The Norwegian Town Where the Sun Doesn't Rise
by Kari Leibowitz
I spent a year in Tromsø, Norway, where the “Polar Night” lasts all winter—and where rates of seasonal depression are remarkably low. Here’s what I learned about happiness and the wintertime blues.
Located over 200 miles north of the Arctic Circle, Tromsø, Norway, is home to extreme light variation between seasons. During the Polar Night, which lasts from November to January, the sun doesn’t rise at all. Then the days get progressively longer until the Midnight Sun period, from May to July, when it never sets. After the midnight sun, the days get shorter and shorter again until the Polar Night, and the yearly cycle repeats.
So, perhaps understandably, many people had a hard time relating when I told them I was moving there.
“I could never live there,” was the most common response I heard. “That winter would make me so depressed,” many added, or “I just get so tired when it’s dark out.”
But the Polar Night was what drew me to Tromsø in the first place.

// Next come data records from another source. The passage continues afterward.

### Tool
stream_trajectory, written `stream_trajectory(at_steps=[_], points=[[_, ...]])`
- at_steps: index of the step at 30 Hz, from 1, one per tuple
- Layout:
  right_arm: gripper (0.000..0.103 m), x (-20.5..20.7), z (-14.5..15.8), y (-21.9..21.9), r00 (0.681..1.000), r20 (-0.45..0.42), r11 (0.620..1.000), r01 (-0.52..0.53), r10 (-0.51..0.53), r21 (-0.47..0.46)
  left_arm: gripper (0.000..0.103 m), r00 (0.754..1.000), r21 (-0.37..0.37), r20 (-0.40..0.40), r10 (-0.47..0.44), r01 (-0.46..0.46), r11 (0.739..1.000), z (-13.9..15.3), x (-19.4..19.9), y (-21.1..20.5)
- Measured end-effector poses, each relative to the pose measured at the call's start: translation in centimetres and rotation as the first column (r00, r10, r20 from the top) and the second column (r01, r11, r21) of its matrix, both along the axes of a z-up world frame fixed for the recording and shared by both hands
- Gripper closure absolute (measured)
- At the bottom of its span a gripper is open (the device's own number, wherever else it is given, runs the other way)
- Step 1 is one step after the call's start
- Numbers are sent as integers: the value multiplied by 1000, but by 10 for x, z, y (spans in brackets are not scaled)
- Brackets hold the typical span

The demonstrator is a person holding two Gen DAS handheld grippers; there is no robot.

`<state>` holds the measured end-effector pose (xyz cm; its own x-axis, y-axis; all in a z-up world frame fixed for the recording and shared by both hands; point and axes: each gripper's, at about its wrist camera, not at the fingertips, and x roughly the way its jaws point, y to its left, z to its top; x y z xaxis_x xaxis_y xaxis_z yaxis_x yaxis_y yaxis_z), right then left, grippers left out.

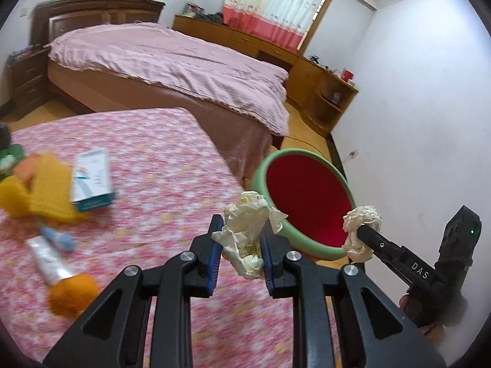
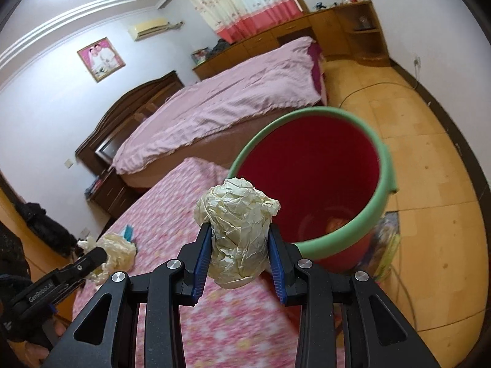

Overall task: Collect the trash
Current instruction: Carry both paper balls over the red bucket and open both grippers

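In the left wrist view my left gripper [image 1: 241,230] is shut on a crumpled cream paper wad [image 1: 245,211], held over the table's right edge. To its right my right gripper [image 1: 360,233] is shut on a second paper wad [image 1: 363,214], at the near rim of a red bucket with a green rim [image 1: 260,181]. The right wrist view shows that wad [image 2: 237,211] pinched between the blue pads of the right gripper [image 2: 239,239], just short of the bucket [image 2: 380,205]. The left gripper [image 2: 101,256] with its paper [image 2: 121,250] sits at the lower left.
The table with the pink floral cloth [image 1: 153,168] carries a white-and-teal box [image 1: 92,181], yellow cloths [image 1: 46,190], a tube [image 1: 50,260] and an orange [image 1: 72,294]. A bed [image 1: 172,58] stands behind. The bucket stands on a tiled floor [image 2: 429,184] with a cable.
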<state>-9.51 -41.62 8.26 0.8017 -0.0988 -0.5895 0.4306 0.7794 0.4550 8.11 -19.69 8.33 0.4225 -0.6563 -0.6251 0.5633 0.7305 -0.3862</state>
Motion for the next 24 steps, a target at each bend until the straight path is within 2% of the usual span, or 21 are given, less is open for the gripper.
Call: stream_trajectory(at_steps=[10,23,24], points=[[67,-4,-8,-35,999,-20,1000,30,-30,-1,80,993,13,-23,-116,117,993,-20,-2,-88],[67,9,-30,-67,996,-79,999,40,-40,5,80,987,67,-56,-149,153,986,-54,12,-138],[67,11,-32,-69,996,-80,999,39,-39,7,77,987,77,-55,-152,156,985,-55,12,-139]])
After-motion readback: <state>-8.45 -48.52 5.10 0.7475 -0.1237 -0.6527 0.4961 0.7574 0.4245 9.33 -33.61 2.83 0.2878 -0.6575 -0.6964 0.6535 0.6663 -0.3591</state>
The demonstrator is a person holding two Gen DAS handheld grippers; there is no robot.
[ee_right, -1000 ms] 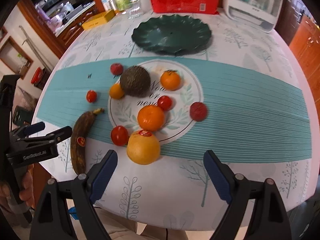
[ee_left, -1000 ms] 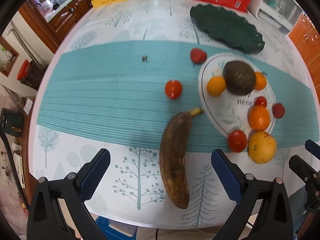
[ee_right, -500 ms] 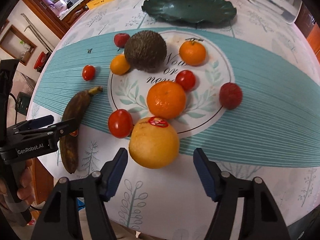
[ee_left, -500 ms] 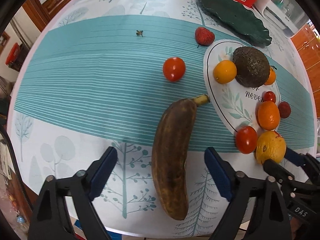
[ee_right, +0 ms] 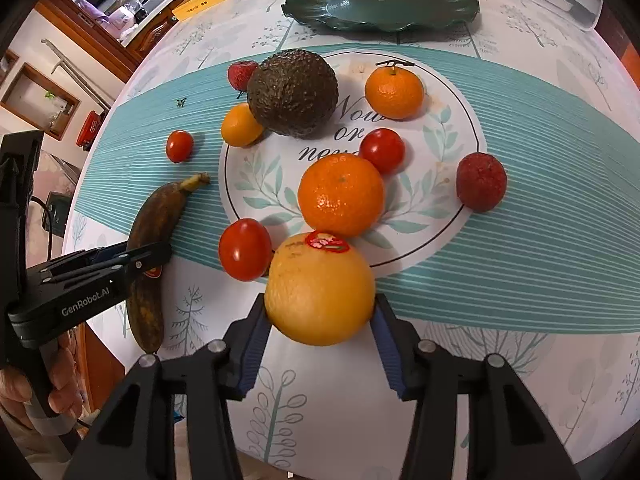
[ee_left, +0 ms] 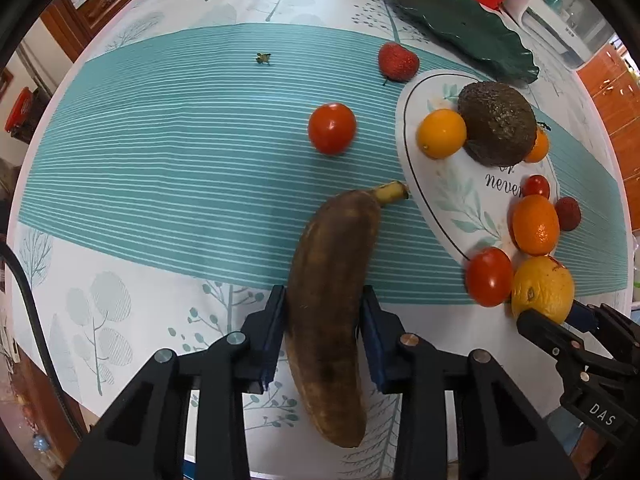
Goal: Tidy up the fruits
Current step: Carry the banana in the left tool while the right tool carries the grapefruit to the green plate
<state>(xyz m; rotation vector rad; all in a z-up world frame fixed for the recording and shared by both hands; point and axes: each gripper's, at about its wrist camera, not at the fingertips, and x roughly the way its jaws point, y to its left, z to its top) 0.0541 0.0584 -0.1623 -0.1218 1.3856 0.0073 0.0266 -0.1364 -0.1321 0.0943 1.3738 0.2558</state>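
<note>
Round table, tree-print white cloth (ee_left: 132,320) with a teal striped band (ee_left: 180,152) across the middle; left part of the band lies open, only a small green stem scrap (ee_left: 263,57) on it.

Left gripper (ee_left: 323,332) at the near edge; both blue pads pressed against the sides of the overripe brown banana (ee_left: 332,300); banana lies lengthwise, stem tip touching the rim of the white leaf-print round plate (ee_left: 452,200), blunt end close to the table's near edge.

Small red tomato (ee_left: 331,128) alone on the band, clear room around it; red strawberry (ee_left: 398,62) just beyond the plate's far rim.

On the plate: small yellow-orange citrus (ee_right: 241,125) touching the dark bumpy avocado (ee_right: 293,93); stemmed mandarin (ee_right: 394,90); cherry tomato (ee_right: 382,150) touching a larger mandarin (ee_right: 341,195).

Right gripper (ee_right: 320,322) clamped on the large yellow orange with red sticker (ee_right: 320,288) at the plate's near rim; a red tomato (ee_right: 245,249) touches its left side.

Dark red lychee-like fruit (ee_right: 481,181) at the plate's right rim; band to its right open.

Dark green scalloped dish (ee_right: 380,0) at the far edge, well apart.
</note>
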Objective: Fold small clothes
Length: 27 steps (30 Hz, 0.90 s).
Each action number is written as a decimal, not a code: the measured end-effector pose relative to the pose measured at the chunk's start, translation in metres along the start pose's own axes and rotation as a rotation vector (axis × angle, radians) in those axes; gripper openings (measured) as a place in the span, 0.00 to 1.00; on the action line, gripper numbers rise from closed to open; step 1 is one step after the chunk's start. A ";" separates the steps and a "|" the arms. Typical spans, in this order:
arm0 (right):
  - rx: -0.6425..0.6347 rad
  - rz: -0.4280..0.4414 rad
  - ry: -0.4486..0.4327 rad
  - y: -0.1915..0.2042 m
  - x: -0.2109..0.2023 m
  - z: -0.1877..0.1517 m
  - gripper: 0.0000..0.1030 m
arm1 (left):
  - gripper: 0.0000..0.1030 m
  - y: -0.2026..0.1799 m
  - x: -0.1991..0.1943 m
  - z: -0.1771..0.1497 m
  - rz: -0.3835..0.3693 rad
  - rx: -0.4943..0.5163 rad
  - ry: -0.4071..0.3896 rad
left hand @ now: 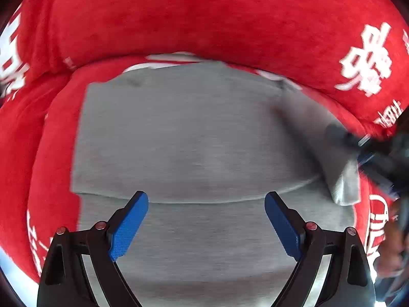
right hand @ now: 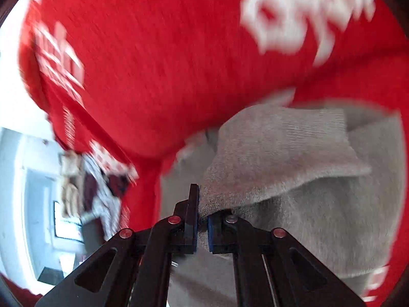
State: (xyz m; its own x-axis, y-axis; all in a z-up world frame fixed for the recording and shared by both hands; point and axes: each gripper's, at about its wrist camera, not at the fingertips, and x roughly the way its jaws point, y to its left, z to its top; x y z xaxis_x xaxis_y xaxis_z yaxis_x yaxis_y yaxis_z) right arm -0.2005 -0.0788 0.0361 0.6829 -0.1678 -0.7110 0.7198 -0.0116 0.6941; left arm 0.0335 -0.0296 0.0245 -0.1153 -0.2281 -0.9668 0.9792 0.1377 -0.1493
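- A grey knit garment [left hand: 194, 138] is seen laid flat on a red plush cushion with white printed lettering [left hand: 204, 18]; the padded back of the cushion rises behind the garment's far edge.
- One fold is judged already made: a doubled layer with a clean straight edge runs across the garment just ahead of the left gripper [left hand: 206, 226].
- The left gripper is held above the near part of the garment, blue pads spread wide, nothing between them, no cloth touched as far as can be told.
- The right gripper [right hand: 203, 226] is clamped onto a corner of the grey knit garment [right hand: 281, 158]; cloth is pinched between the nearly closed jaws and a flap is lifted off the layer beneath.
- In the left wrist view the same lifted corner is seen at the right edge of the garment, beside the blurred right gripper [left hand: 368, 151].
- Heavy blur in the right wrist view; details beyond the cushion are not readable.
- Progress is judged as mid-way: a side flap is being carried over, not yet laid down; flattening and any further fold are left.
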 end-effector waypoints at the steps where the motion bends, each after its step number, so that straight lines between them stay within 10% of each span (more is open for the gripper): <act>1: 0.019 -0.031 0.024 -0.003 0.012 -0.003 0.09 | 0.91 0.009 0.000 0.000 0.007 -0.017 0.002; 6: 0.189 -0.054 -0.006 -0.023 0.017 -0.019 0.53 | 0.90 0.043 -0.003 -0.003 0.007 -0.060 -0.001; 10: 0.332 -0.039 -0.129 -0.037 -0.007 -0.019 0.51 | 0.91 0.062 -0.008 -0.005 -0.013 -0.092 -0.011; 12: 0.358 -0.051 -0.145 -0.036 -0.007 -0.010 0.19 | 0.91 0.067 -0.009 -0.002 -0.020 -0.110 -0.015; 13: 0.331 -0.056 -0.145 -0.029 -0.005 -0.004 0.06 | 0.91 0.070 -0.011 -0.001 -0.025 -0.119 -0.020; 20: -0.216 -0.143 0.028 0.082 0.055 -0.003 0.07 | 0.90 0.096 -0.021 0.000 -0.031 -0.159 -0.051; 27: -0.463 -0.379 0.258 0.103 0.118 -0.050 0.23 | 0.90 0.110 -0.016 -0.001 -0.061 -0.186 -0.027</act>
State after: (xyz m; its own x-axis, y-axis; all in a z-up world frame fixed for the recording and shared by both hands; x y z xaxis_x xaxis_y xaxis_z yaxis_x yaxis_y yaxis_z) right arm -0.0397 -0.0505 0.0176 0.3372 0.0073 -0.9414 0.8569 0.4117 0.3101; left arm 0.1426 -0.0102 0.0235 -0.1665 -0.2669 -0.9493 0.9224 0.2982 -0.2456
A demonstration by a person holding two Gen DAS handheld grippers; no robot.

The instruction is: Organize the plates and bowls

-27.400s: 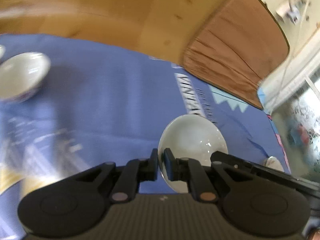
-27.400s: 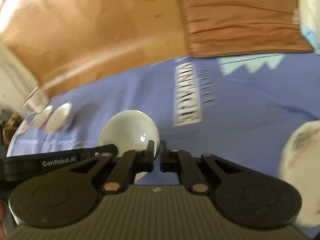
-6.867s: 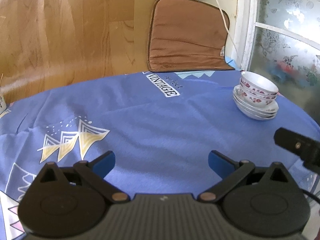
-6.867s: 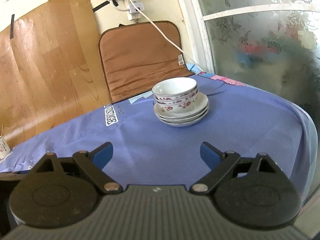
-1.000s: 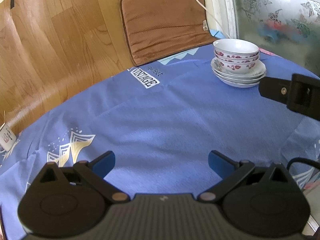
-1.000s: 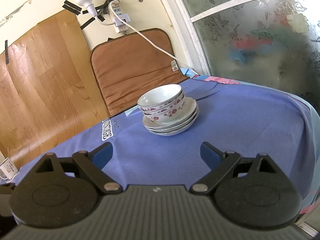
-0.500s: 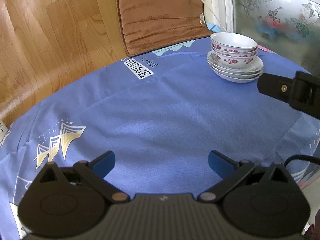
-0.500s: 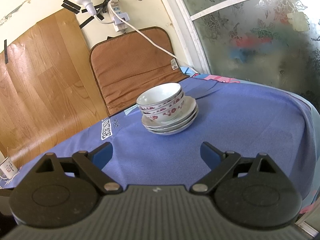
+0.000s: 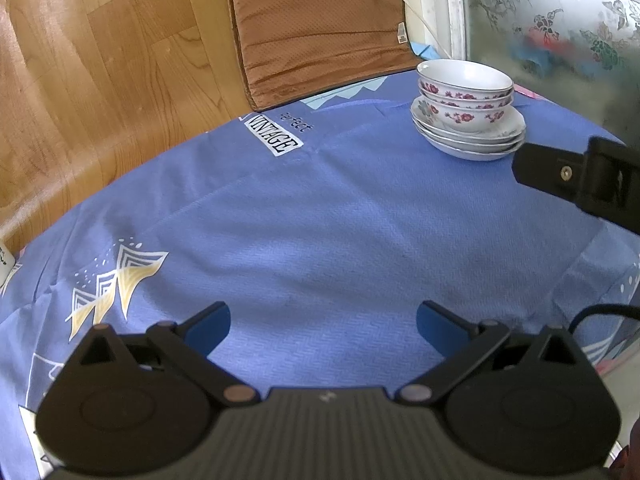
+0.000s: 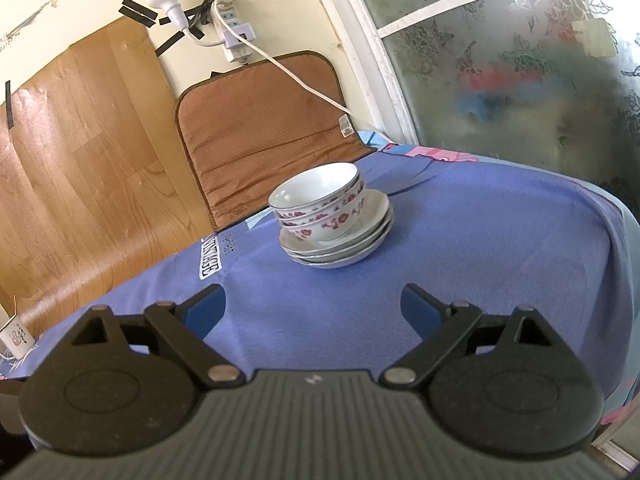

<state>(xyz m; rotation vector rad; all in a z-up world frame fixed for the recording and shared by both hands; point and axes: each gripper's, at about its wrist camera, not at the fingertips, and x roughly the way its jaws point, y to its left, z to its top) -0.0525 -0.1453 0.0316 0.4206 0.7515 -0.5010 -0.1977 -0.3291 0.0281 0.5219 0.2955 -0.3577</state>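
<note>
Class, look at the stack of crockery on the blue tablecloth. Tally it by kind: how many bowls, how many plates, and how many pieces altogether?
Bowls: 3, nested, with red flower pattern
Plates: 3, stacked beneath the bowls
Total: 6 pieces, as far as the visible rims show

We cannot count the plates [image 10: 352,250] for certain: the rims crowd together under the bowls [image 10: 320,200], whose lower ones show only as bands. The plates' middles are covered by the bowls. In the left view the right gripper [image 9: 580,184] is cut off by the right edge, its fingers out of sight. A cup [image 10: 16,338] at the table's far left is cropped by the frame. A cord [image 9: 600,312] runs off the right edge. Behind the frosted glass [image 10: 520,80] red and blue shapes are too blurred to name. The cushion's tag [image 10: 345,125] is too small to read.
</note>
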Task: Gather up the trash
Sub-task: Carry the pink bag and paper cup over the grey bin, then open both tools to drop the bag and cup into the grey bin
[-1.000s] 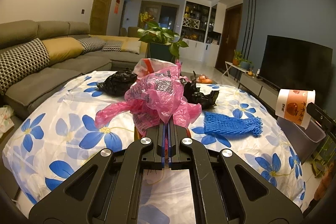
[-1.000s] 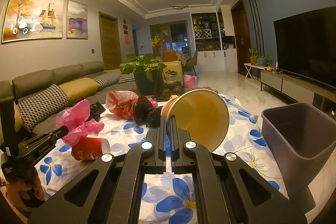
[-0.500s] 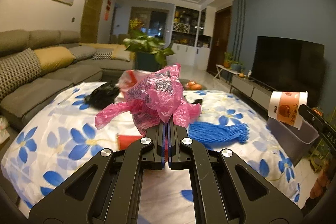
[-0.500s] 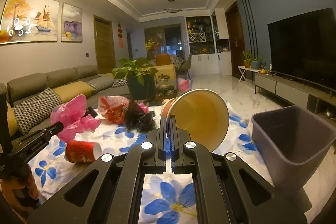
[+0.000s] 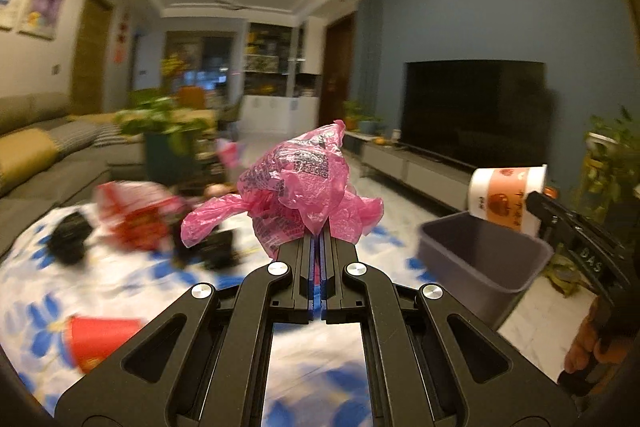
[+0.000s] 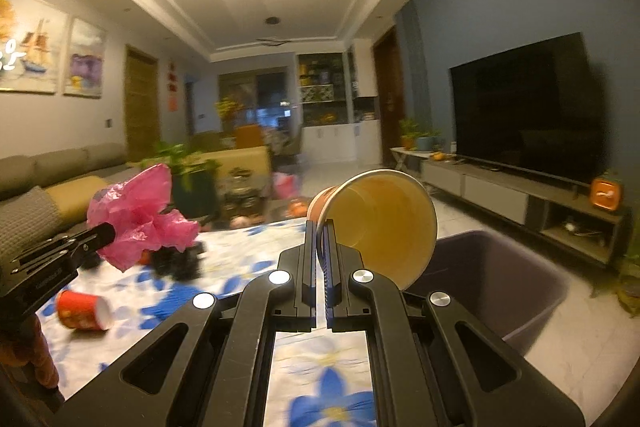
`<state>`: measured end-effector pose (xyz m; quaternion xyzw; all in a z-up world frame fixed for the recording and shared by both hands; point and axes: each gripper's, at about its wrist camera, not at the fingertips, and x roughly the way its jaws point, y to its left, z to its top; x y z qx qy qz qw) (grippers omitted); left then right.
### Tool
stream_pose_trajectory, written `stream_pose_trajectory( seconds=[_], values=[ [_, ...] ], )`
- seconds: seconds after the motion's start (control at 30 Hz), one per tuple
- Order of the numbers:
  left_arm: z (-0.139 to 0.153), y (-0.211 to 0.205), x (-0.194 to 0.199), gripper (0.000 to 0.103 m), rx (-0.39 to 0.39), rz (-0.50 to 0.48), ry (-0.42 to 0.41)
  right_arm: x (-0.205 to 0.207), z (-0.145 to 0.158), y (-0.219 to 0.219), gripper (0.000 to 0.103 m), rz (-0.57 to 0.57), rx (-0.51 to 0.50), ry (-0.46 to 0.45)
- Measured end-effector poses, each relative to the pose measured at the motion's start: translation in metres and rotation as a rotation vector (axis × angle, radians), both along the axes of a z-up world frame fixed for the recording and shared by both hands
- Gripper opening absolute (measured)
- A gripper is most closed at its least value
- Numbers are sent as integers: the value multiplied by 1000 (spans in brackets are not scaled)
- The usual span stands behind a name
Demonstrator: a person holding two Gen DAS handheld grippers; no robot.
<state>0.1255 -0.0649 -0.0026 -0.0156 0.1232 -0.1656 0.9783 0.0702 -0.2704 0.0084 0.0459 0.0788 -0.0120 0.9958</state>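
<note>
Left gripper (image 5: pixel 320 247) is raised above the floral tablecloth (image 5: pixel 120 291), fingers pressed together on a crumpled pink plastic bag (image 5: pixel 298 183) that bunches up over its tips. Right gripper (image 6: pixel 321 247) is held level, fingers nearly closed on the rim of a paper cup (image 6: pixel 380 223) lying on its side with its mouth toward the camera, above the near edge of the grey bin (image 6: pixel 520 291). Red cup (image 6: pixel 82 309) and dark trash (image 5: pixel 68 243) lie on the cloth, blurred.
</note>
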Motion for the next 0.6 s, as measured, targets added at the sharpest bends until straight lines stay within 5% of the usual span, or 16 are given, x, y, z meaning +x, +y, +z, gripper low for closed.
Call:
stream_pose_trajectory(
  seconds=[0.6],
  values=[
    [-26,-167,65,1,37,-324,48,20,-20,-76,4,-206,13,18]
  ],
)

Despite the city’s extreme darkness, past research has shown that residents of Tromsø have lower rates of wintertime depression than would be expected given the long winters and high latitude. In fact, the prevalence of self-reported depression during the winter in Tromsø, with its latitude of 69°N, is the same as that of Montgomery County, Maryland, at 41°N. While there is some debate among psychologists about the best way to identify and diagnose wintertime depression, one thing seems clear: Residents of northern Norway seem able to avoid much of the wintertime suffering experienced elsewhere—including, paradoxically, in warmer, brighter, more southern locations.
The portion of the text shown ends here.